Clinical and Translational Medicine (Sep 2021)
Blood small extracellular vesicles derived miRNAs to differentiate pancreatic ductal adenocarcinoma from chronic pancreatitis
Abstract
Abstract Background The differential diagnosis of pancreatic ductal adenocarcinoma (PDAC) from chronic pancreatitis (CP) is clinically challenging due to a lack of minimally invasive diagnosis methods. MicroRNAs (miRNAs) derived from small extracellular vesicles (EVs) in the blood have been reported as a promising diagnosis biomarker for various types of cancer. However, blood small EV miRNA signatures and their diagnostic value to differentiate between PDAC and CP remain to be determined. Methods In this study, 107 patients with PDAC or CP were recruited, and 90 patients were finally enrolled for a training cohort (n = 48) and test cohort (n = 42). Small RNA sequencing was used to assess the expression of blood small EV miRNAs in these patients.
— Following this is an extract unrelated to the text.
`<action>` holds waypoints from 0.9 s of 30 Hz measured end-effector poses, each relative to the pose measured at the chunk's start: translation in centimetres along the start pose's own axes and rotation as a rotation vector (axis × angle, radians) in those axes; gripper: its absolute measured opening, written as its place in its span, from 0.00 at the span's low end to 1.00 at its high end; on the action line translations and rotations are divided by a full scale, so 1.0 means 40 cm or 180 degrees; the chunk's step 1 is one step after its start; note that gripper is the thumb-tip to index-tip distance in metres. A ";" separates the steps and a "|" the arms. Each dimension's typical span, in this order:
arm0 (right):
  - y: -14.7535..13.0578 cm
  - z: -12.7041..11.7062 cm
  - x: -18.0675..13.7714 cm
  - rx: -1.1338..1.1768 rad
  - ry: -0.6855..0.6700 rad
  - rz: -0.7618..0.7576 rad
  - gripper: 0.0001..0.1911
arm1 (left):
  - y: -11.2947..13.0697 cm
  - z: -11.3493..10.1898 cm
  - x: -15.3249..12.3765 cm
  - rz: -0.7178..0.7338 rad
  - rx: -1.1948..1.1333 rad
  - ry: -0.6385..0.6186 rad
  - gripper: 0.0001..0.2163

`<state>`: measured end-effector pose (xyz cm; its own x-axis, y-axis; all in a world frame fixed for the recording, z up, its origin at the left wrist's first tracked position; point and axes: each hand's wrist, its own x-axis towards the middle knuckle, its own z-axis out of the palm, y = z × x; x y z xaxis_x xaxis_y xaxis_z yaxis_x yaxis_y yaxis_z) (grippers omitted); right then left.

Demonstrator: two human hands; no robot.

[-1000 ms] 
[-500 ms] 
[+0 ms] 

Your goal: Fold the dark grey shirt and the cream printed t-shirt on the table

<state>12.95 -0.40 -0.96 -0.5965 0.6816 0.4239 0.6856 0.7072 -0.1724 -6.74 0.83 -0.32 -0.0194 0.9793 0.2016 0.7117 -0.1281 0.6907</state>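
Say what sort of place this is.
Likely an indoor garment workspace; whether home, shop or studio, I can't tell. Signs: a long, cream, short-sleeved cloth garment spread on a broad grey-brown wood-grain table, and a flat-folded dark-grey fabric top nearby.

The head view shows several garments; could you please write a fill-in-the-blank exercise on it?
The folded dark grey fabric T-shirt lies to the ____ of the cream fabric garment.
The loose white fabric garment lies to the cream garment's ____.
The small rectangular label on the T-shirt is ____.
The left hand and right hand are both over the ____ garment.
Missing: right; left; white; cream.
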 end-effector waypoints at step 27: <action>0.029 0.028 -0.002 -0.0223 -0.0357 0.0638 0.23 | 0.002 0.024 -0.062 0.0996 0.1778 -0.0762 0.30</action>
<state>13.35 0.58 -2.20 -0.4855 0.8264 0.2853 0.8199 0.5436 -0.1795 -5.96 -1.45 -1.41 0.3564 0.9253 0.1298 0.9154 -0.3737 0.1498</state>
Results The linear model from the differentially expressed blood small EV miR‐95‐3p divided by miR‐26b‐5p showed an average sensitivity of 84.1% and an average specificity of 96.6% to identify PDAC from CP in the training cohort and the test cohort, respectively. When the model was combined with serum carbohydrate antigen 19‐9 (CA19‐9), the average sensitivity increased to 96.5%, and the average specificity remained at 96.4% of both cohorts, which demonstrated the best performance of all the published biomarkers for distinguishing between PDAC and CP. The causal analysis performed using the Bayesian network demonstrated that miR‐95‐3p was associated with a “consequence” of “cancer” and miR‐26b‐5p as a “cause” of “pancreatitis.” A subgroup analysis revealed that blood small EV miR‐335‐5p/miR‐340‐5p could predict metastases in both cohorts and was associated with an overall survival (p = 0.020). Conclusions This study indicated that blood small EV miR‐95‐3p/miR‐26b‐5p and its combination with serum levels of CA19‐9 could separate PDAC from CP, and miR‐335‐5p/miR‐340‐5p was identified to associate with PDAC metastasis and poor prognosis. These results suggested the potentiality of blood small EV miRNAs as differential diagnosis and metastases biomarkers of PDAC.